There’s “political” friendship as explained before, it’s a friendship of self-interest. No loyalty there.
Then there’s true friendship, in which loyalty is prized and valued.
You only need to recognise these other “friendships” for what they represent but do not imbibe their values. You only take cognition of them so you don’t have false expectations and don’t get bitter. Preserve your core. Preserve your values. Fear God. Develop character. Have integrity. Be loyal. You’ll definitely need wisdom to navigate the treacherous terrain of the political and business world and that is why you need to pray to God for wisdom.
By now you’ll also have noticed there are “politicians” in your workplace, classrooms, neighbourhood, hostel etc in fact they are everywhere, just be wise enough to pick them out. They specialise in eye service. They appropriate other people’s efforts and are very mindful of where the pendulum is swinging.

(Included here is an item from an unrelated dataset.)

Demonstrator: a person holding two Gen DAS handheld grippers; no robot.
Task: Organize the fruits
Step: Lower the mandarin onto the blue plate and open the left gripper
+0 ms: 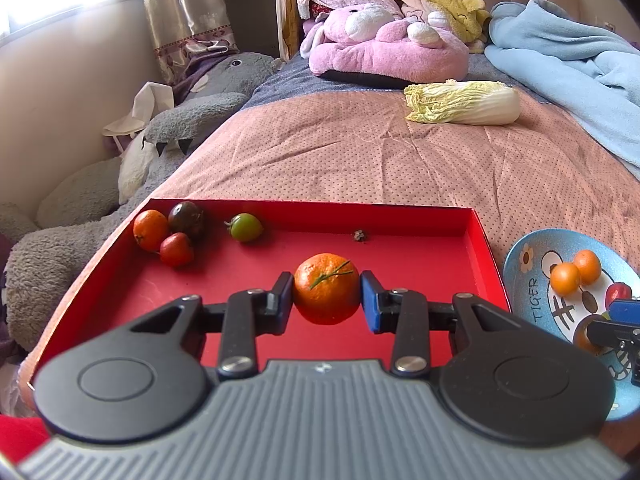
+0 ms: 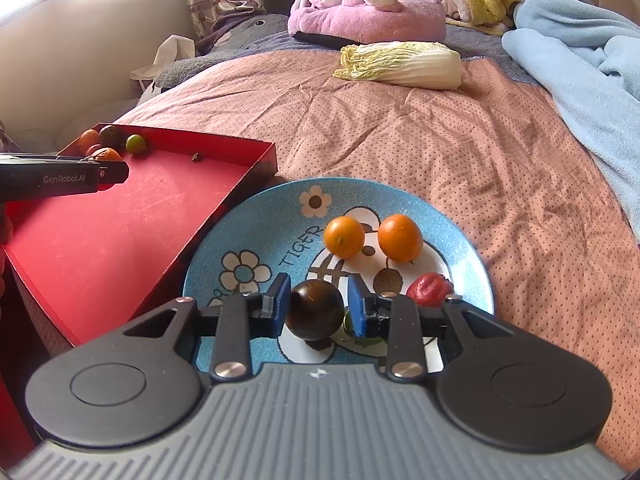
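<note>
Left wrist: left gripper (image 1: 327,295) pinches tangerine (image 1: 327,289) over red tray (image 1: 478,240) | right gripper (image 2: 316,307) brackets dark fruit (image 2: 316,311) on plate (image 2: 460,240), contact probably light | advice: squeeze gently, lift straight, avoid nudging neighbours.

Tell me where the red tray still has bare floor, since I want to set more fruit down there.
The red tray is bare across its right half, past the tangerine in the left gripper, and along its near left side. Its far left corner is crowded: small orange, dark fruit, red fruit, with the green fruit nearby.
</note>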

Life demands you relate and negotiate with them but you’ll be damned if you put faith in such people. Watch out for hidden agenda. We all wish the world is made up of saints but it’s not and never will! You have to deal with reality, work with reality.
So concerning relationships or marriages, you should try very hard to always remain true friends with your partner. That friendship will determine your marriage. When friendship breaks down in a marriage, pretty much else fail to hold. Friendship is like a soul glue. A friend sticks, close. (closer than a brother according to Solomon). Your wife/partner should be glued to you. Let nothing separate you. Not even fights!
Someday the sun, the moon, the stars will be too dim for your old eyes. Someday your legs will start to tremble, your shoulders will stoop. Someday your few remaining teeth will stop grinding, sounds will grow faint. Someday you’ll become fearful of falling, your body will become fragile; you’ll no longer inspire sexual desire. Someday your hair will turn white, like an almond tree in bloom. Someday…
In those somedays, all you’ll have left is the love and friendship of your wife/partner and the memories of this life.
I wish you all the best in your decisions!